В 1966—1967 годах все трое в течение двух летних месяцев работали (конечно же, Володя нашёл эту фантастическую работу) «доставщиками», если хотите – разносчиками железнодорожных билетов гражданам Москвы, заказавшими эти билеты по телефону. А советский человек был устроен так: если он что-нибудь заказал, и заказ исполнялся (называлось это в СССР – «сервис»), то он так балдел, так не верил происходящему, что тут же давал исполнителю заказа чаевые. Но вот, сколько давал – во многом зависело от «доставщика». У Фимы был такой метод: приходил небритым (оттого выглядел не на свои 22, а на целых 25), рубашечка – летняя (в СССР «тенниской» называлась), обязательно с короткими, широченными рукавами, чтоб ручки в ней выглядели как можно более тоненькими (в зеркале жалость к собственным ручкам до слез его доводила), ботинки – стоптанные, и всегда наготове рассказ о двух крошечных детях, болезненной жене и старушке маме. Давали ему обычно от пятидесяти копеек до трёх рублей, так что при разноске сорока билетов в день (норма), до 60-ти рублей набиралось, при заработной плате инженера в те годы – 90 рублей в месяц. Через два года этой летней работы Фима с мамой купили кооперативную квартиру в девятиэтажном доме. Правда, на первом этаже…
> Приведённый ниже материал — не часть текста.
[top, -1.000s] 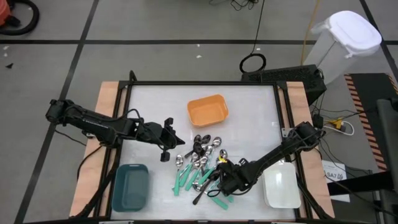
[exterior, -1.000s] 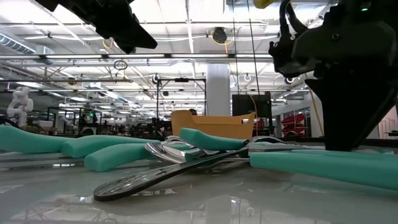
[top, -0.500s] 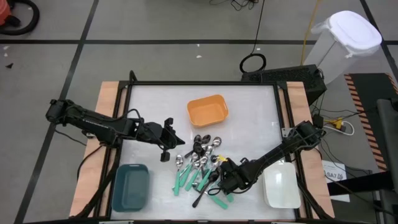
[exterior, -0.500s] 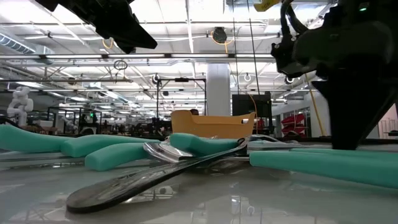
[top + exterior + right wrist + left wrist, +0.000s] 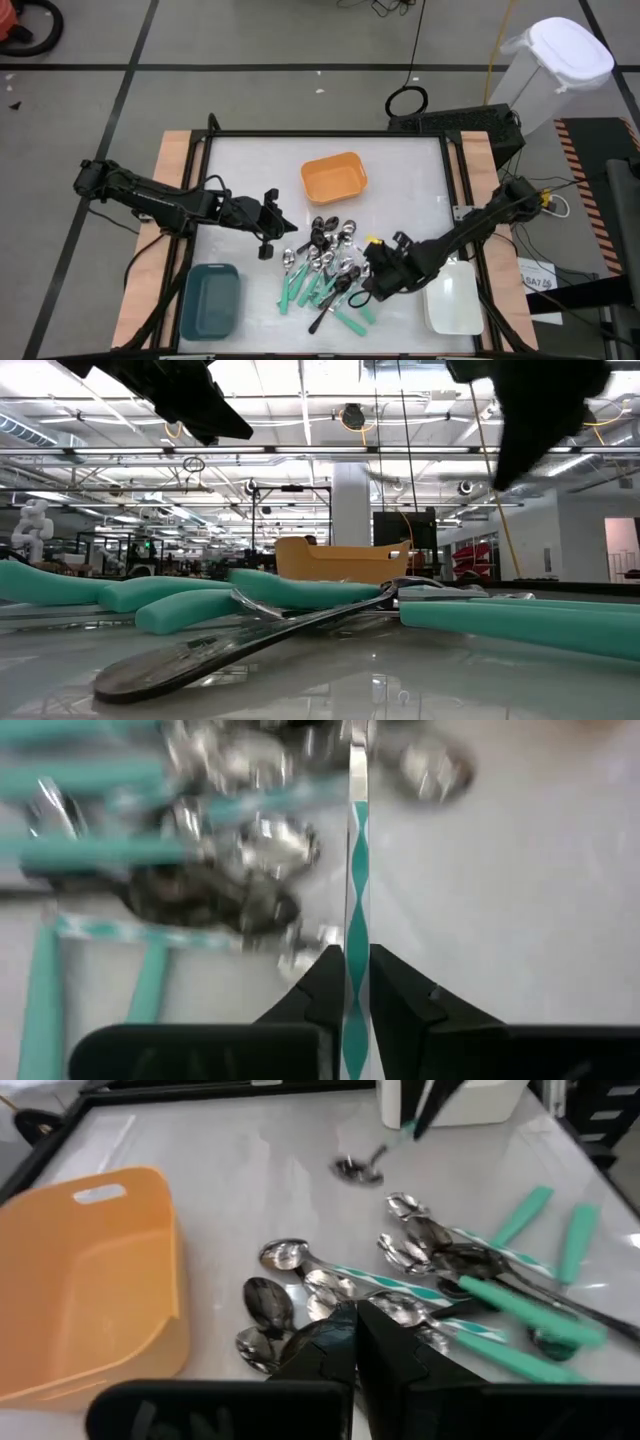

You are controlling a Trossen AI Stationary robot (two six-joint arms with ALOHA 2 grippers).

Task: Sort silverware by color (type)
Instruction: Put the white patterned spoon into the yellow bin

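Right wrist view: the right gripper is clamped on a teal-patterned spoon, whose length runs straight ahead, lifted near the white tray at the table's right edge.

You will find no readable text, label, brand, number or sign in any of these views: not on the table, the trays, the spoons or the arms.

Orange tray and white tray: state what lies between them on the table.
High view: the spoon pile and the right gripper, shut on a spoon, lie between the orange tray and white tray.
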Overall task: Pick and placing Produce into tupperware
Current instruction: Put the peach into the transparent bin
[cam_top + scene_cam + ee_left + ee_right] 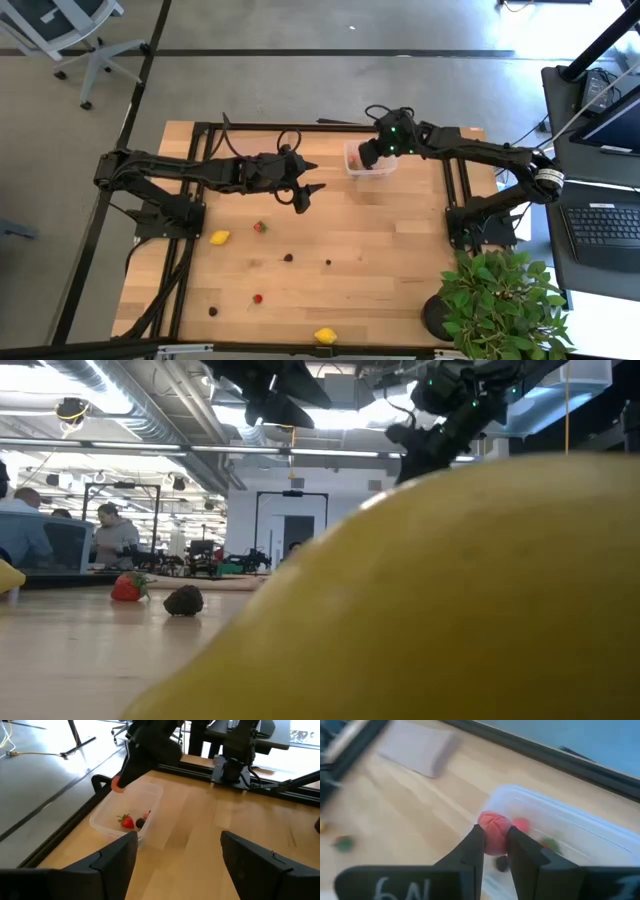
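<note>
Right wrist view is showing the right claw (495,845) pinching a pinkish-red round fruit piece (494,833) between its two dark fingers, which are nearly closed around it. The claw is hanging over the near edge of the clear tupperware (580,827), and inside the tub a red strawberry piece (521,825) and a dark berry (502,863) are lying. In the high view the right arm is reaching in from the right edge of the worktop (400,240), stretched across to the tub (368,165) at the far side of the worktop.

The left claw (307,176) is standing spread wide and holding nothing, well apart from the tub, near the middle of the worktop; its arm is extending in from the left edge. In the left wrist view its fingers (115,857) are gaping over bare wood, with the tub (107,822) ahead of them.

Loose produce is lying on the near half of the worktop: a yellow lemon (220,237) beside a red strawberry (260,227), a second lemon (325,335) at the near edge, a further red piece (257,298), and dark berries (288,257) scattered between
</note>
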Robot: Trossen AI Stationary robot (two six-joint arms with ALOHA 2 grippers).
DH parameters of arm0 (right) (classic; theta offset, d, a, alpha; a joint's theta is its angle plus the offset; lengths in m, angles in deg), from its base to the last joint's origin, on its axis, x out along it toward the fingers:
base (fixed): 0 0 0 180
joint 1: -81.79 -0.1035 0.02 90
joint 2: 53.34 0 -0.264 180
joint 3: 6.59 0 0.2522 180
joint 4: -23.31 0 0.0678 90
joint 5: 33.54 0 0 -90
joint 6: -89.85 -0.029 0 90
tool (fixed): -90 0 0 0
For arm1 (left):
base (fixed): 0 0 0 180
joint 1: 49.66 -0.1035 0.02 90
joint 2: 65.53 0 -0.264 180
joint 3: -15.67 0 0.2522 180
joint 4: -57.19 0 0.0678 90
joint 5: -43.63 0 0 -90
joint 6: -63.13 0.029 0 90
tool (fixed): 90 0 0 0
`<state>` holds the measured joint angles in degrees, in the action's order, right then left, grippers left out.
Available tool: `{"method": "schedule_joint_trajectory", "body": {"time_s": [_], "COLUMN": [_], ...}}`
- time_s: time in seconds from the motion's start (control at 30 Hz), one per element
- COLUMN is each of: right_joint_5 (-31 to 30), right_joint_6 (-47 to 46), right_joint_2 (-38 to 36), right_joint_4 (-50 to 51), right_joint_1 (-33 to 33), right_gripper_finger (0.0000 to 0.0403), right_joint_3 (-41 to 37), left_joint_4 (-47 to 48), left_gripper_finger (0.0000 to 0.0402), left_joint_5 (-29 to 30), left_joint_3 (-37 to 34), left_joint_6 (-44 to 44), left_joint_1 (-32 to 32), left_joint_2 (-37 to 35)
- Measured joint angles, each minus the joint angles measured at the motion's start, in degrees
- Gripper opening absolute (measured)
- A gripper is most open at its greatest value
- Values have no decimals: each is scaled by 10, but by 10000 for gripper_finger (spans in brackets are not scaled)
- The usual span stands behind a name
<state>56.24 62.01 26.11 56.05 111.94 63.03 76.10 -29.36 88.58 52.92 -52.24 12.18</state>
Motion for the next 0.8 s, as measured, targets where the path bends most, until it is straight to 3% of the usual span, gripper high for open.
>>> {"method": "schedule_joint_trajectory", "body": {"time_s": [0.47, 0.63, 0.8], "right_joint_5": [-2, -2, 3], "right_joint_6": [13, 21, 41], "right_joint_2": [106, 112, 110], "right_joint_4": [47, 47, 45], "right_joint_1": [34, 34, 34], "right_gripper_finger": [82, 107, 159], "right_joint_3": [0, 0, 0], "left_joint_4": [0, 0, 0], "left_gripper_finger": [278, 274, 278], "left_joint_5": [-2, 0, 0], "left_joint_3": [0, 0, 0], "left_joint_6": [-4, -4, -3], "left_joint_1": [0, 0, 0], "left_joint_2": [0, 0, 0]}}
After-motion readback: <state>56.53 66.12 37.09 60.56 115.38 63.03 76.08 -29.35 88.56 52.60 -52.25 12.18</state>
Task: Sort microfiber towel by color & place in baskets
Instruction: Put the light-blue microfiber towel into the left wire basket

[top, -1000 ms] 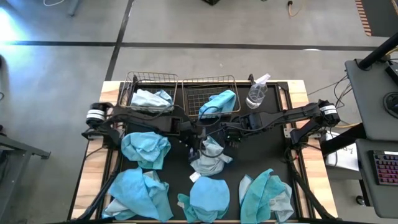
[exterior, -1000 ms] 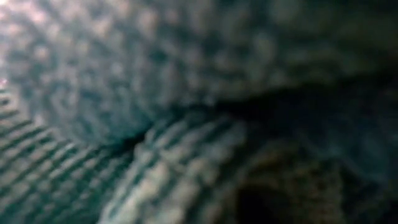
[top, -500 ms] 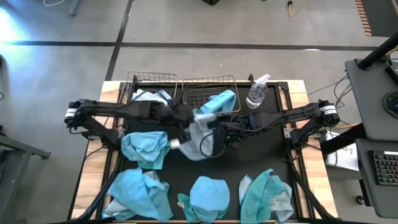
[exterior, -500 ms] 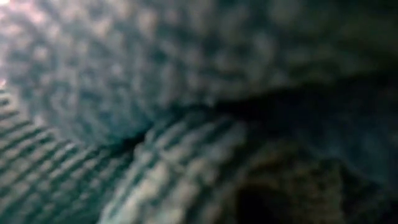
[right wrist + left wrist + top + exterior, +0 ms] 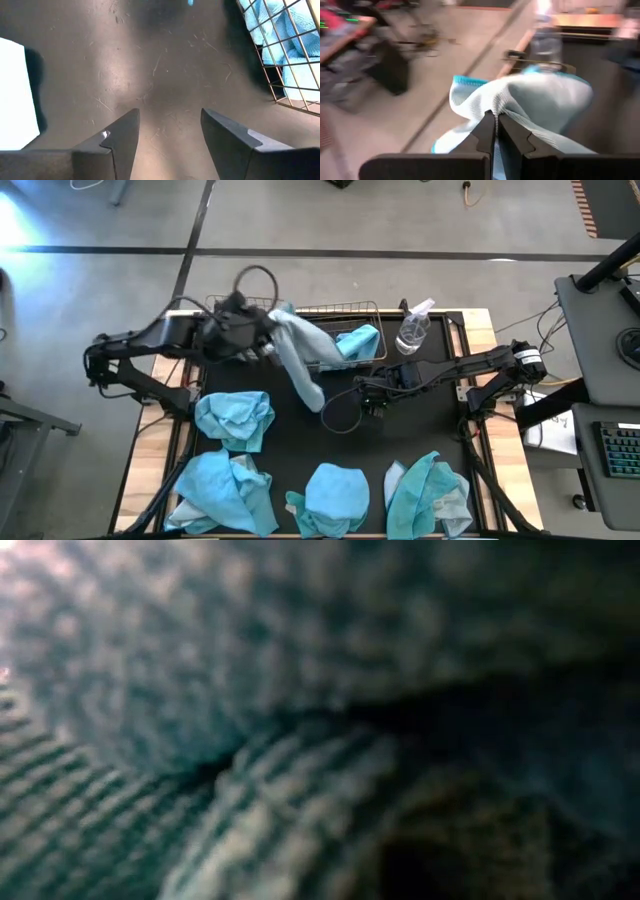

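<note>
My left gripper (image 5: 268, 332) is raised over the left wire basket (image 5: 212, 306) and is shut on a pale grey-blue towel (image 5: 300, 355). That basket is mostly hidden under the arm. The right basket (image 5: 318, 330) holds a turquoise towel (image 5: 357, 342). My right gripper (image 5: 365, 396) hovers open low over the dark mat at the table's middle, touching nothing. Several turquoise towels lie on the mat: one at the left (image 5: 235, 418) and others along the near edge (image 5: 225, 490) (image 5: 335, 498) (image 5: 430, 495). The low view is filled by cloth close to the lens. My left gripper pinches a bunched fold of the pale towel (image 5: 496, 109) between its two fingertips. The towel (image 5: 535, 100) spreads out beyond the fingers. In the high view it trails from the gripper toward the table's middle, with its free end (image 5: 312, 398) over the mat.
A clear spray bottle (image 5: 412, 328) stands beside the right basket at the far edge. The right wrist view shows the basket's mesh wall (image 5: 280, 75) close to my right gripper (image 5: 170, 135). Bare mat lies between the baskets and the near towels.
My left gripper has risen from the table's middle and swung toward the far left, over the left basket, carrying the pale towel with it. The towel left the mat and now stretches out behind the gripper. My right arm has stayed about where it was.
</note>
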Tool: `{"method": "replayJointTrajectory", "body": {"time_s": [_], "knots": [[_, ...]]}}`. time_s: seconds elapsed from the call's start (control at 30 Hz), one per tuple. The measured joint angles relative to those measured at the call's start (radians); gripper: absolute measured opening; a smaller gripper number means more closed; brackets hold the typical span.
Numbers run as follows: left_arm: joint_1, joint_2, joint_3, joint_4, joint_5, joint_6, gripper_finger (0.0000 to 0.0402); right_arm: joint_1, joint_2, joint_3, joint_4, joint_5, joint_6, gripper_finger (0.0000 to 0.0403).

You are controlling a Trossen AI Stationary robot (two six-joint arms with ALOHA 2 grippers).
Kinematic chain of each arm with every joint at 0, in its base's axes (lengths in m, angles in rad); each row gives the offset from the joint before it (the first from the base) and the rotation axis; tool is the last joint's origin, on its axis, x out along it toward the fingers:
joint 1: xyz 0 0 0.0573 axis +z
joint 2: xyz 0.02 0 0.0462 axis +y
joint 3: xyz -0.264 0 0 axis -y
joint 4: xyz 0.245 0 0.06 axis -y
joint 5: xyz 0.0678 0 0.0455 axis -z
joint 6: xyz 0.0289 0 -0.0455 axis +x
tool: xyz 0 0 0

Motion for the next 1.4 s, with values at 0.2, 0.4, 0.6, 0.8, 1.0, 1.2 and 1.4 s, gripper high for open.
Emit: {"method": "replayJointTrajectory", "body": {"time_s": [0.2,0.4,0.6,0.8,1.0,1.2,1.4], "knots": [[0.000,-0.022,0.135,-0.101,-0.197,-0.001,0.0000,0.000,0.000,0.000,0.004,0.000,0.000,0.0206],[0.001,-0.025,0.250,-0.203,-0.370,-0.002,0.0000,0.000,0.000,0.000,0.014,0.000,-0.001,0.0206],[0.005,-0.026,0.352,-0.312,-0.489,-0.040,0.0000,0.000,0.000,0.000,0.023,0.000,-0.002,0.0206],[0.029,-0.033,0.386,-0.405,-0.496,-0.112,0.0000,0.000,0.000,0.000,0.026,0.000,-0.002,0.0206],[0.119,-0.045,0.350,-0.424,-0.529,-0.116,0.0000,0.000,0.000,0.000,0.029,0.000,-0.001,0.0206],[0.248,-0.039,0.346,-0.424,-0.534,-0.111,0.0000,0.000,0.000,0.000,0.029,-0.001,0.005,0.0206],[0.308,-0.025,0.344,-0.424,-0.463,-0.118,0.0000,0.000,0.000,0.000,0.029,-0.001,0.000,0.0206]]}}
Володя же приходил к клиентам всегда подтянутым, выбритым, вежливым, гордым. И такой у него был взгляд, что у бедных заказчиков руки от сдачи, как от раскаленной сковородки, отскакивали. А сдача – о-го-го какой иногда бывала! И поэтому Володя раза в два больше Фимы приносил. И учил:

– Помни, старик, нищим – подают, а богатым – дают.

Или:

– Не входи в дом просителем, а входи давателем. Тогда и тебе дадут.

Внял Фима его совету однажды. Оделся, выбрился, и первый же клиент сказал ему:

– Как хорошо, что билеты стали приносить нормальные люди, а не попрошайки.

До копейки забрал сдачу, проводил до дверей, сказал «спасибо», пожал руку и выразил желание видеть Фиму в этой должности и на следующий год. Скотина…

И Фима понял, что нельзя вылезать из своей, Богом данной шкуры…

Шли годы… Мишаня, окончив музыкальное училище, уехал работать на Север, вернулся помятым, задумчивым. После отъезда Володи жил тихо, зарабатывал деньги, скорее всего, трудами неправедными, но Бог берёг его. Именно в это время он сблизился с Фимой. Виделись они не часто, но Мишаня обожал посещать Фиму на предмет потрепаться. «Отказ» в выезде, борьба «отказников» за выезд, отъезд Володи – волновали Мишаню необыкновенно. Он и сам стал подумывать об отъезде. Конечно, в Америку, к Володе.

И всё ближе становился к Богу. Даже лицо его менялось. Светлее стали глаза. Мягче речь. Спокойней жесты. Он открыл для себя Библию. Открыл «Новый завет». Он открыл для себя Иисуса Христа. Многое испытал на этом свете Мишаня, и Вера стала его последней станцией на жизненном пути.

Визиты его к Фиме происходили так: он раскрывал свой объёмистый портфель, и выплывали оттуда колбасы и дефицитные консервы, и невиданные в магазинах конфеты и вина. Фима с удовольствием принимал Мишанины дары, отдавая себе ясный отчёт, какими методами они были добыты. Но противен себе не был. Однако ж, по долгу дружбы, постоянно и лицемерно просил Мишаню прекратить его тёмные делишки.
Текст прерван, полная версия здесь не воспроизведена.